* **Collected data**
=== Section Start ===

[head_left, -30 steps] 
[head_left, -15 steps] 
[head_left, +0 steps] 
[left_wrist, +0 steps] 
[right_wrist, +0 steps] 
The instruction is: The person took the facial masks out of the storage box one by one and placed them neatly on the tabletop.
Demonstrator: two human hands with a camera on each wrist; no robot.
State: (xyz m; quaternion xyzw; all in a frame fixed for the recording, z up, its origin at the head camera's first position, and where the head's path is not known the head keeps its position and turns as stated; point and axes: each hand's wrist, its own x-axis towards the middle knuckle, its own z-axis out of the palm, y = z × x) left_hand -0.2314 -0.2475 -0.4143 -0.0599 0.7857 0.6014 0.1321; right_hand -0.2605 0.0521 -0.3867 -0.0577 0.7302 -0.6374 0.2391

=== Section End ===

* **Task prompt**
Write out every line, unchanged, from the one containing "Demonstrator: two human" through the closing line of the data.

* **Exercise output**
Demonstrator: two human hands with a camera on each wrist; no robot.
State: (xyz m; quaternion xyzw; all in a frame fixed for the recording, z up, its origin at the head camera's first position, and where the head's path is not known the head keeps its position and turns as stated; point and axes: each hand's wrist, its own x-axis towards the middle knuckle, its own z-axis out of the palm, y = z × x) left_hand -0.2314 -0.2475 -0.4143 -0.0599 0.7857 0.6014 0.1321; right_hand -0.2605 0.0521 -0.3867 -0.0577 0.7302 -0.6374 0.2391

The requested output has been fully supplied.